→ YOUR GOAL
List the lines of this listing that hold the word "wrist".
▼
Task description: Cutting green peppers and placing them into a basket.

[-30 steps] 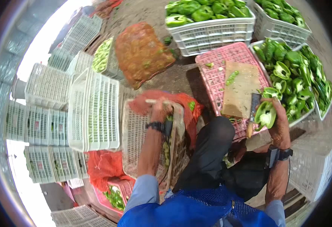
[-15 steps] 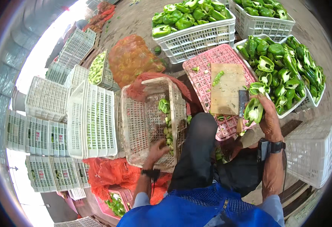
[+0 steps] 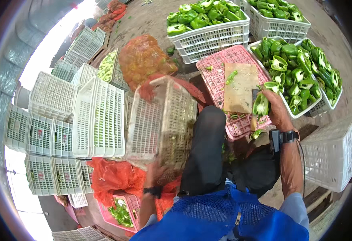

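My right hand [image 3: 277, 110] grips a cut half of a green bell pepper [image 3: 260, 105], its pale inside showing. Under that pepper, a knife with a wooden handle [image 3: 253, 123] is partly covered; it lies across the edge of a wooden cutting board [image 3: 240, 90]. The board rests on an upturned pink crate [image 3: 212, 76]. My left hand [image 3: 155, 172], smeared by motion, is at the near side of a white crate [image 3: 144, 124] left of my knee. This crate is tilted and blurred, and my left fingers cannot be made out.
White crates full of pepper halves [image 3: 208, 36] stand ahead and at the right. An orange mesh sack [image 3: 146, 60] lies beyond the tilted crate. Stacked white crates [image 3: 99, 120] line the left, red netting [image 3: 115, 178] lies nearby, and an upturned white crate [image 3: 328, 152] is at the right.
The white crate by my knee has tipped, hiding the peppers inside it. My left hand has moved from inside it to its near side. My right hand has shifted slightly left with the pepper.
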The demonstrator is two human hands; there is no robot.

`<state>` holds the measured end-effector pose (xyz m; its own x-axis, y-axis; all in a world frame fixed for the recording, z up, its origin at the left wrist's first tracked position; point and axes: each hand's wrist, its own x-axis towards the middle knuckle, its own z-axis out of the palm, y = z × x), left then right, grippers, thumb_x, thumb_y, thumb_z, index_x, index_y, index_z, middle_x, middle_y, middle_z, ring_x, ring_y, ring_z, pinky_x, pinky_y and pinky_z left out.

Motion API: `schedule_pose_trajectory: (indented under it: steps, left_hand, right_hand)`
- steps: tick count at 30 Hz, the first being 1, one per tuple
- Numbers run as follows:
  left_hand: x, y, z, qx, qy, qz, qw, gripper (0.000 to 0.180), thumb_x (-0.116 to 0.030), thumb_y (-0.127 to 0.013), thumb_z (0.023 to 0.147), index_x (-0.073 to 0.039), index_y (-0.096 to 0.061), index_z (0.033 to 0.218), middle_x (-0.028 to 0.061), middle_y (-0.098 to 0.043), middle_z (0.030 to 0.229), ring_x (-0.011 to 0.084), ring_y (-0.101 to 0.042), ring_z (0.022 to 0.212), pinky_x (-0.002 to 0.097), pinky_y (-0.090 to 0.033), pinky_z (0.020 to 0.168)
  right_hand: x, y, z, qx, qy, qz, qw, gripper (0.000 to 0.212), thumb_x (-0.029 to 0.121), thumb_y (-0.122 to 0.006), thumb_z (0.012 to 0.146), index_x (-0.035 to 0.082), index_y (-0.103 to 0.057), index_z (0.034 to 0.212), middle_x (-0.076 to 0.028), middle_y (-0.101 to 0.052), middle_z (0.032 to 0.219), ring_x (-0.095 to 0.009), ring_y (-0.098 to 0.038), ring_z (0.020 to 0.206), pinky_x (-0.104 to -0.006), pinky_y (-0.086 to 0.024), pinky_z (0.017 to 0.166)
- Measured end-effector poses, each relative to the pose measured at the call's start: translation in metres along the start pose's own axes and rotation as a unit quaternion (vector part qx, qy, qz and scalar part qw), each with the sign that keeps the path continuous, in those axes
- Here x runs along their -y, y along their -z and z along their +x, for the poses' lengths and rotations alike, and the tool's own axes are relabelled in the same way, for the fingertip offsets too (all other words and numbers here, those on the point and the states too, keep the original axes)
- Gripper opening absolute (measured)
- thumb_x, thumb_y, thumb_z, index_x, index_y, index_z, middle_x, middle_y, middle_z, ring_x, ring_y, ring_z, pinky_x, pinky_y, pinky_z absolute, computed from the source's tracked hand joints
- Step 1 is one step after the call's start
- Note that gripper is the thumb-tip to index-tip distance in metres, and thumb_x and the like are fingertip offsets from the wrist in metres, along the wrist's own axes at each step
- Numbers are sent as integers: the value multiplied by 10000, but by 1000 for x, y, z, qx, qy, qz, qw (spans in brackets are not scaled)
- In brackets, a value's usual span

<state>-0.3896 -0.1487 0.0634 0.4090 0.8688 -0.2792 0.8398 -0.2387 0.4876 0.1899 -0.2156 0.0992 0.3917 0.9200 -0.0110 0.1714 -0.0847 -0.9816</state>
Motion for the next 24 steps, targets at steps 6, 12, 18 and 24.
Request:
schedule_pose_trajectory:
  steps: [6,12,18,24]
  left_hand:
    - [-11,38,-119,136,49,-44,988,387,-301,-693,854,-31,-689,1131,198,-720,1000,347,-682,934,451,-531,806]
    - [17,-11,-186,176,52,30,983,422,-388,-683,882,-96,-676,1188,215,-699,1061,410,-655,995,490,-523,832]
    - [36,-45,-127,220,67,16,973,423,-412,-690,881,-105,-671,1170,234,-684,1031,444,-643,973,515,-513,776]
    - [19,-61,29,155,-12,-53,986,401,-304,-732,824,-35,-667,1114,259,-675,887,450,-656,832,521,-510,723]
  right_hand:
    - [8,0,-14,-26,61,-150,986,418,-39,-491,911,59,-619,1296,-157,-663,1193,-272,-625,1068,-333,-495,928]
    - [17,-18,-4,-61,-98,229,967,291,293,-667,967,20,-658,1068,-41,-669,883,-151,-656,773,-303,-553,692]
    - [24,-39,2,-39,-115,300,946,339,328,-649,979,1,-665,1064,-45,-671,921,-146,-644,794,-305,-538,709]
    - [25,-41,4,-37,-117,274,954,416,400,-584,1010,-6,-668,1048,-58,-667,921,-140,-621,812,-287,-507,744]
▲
→ YOUR SOLUTION
`<state>` holds the measured end-effector pose (xyz m; its own x-axis, y-axis; all in a world frame fixed for the recording, z up, its origin at the left wrist's first tracked position; point and axes: each hand's wrist, its own x-axis towards the middle knuckle, its own z-axis out of the palm, y = z × x), left then right, grippers, thumb_x, thumb_y, thumb_z, index_x, index_y, index_z, middle_x, middle_y, middle_z, ring_x, ring_y, ring_z, pinky_x, pinky_y and pinky_z left out.
- Note that gripper is the thumb-tip to index-tip distance in metres, and thumb_x and the like are fingertip offsets from the wrist in metres, along the wrist's own axes at each step

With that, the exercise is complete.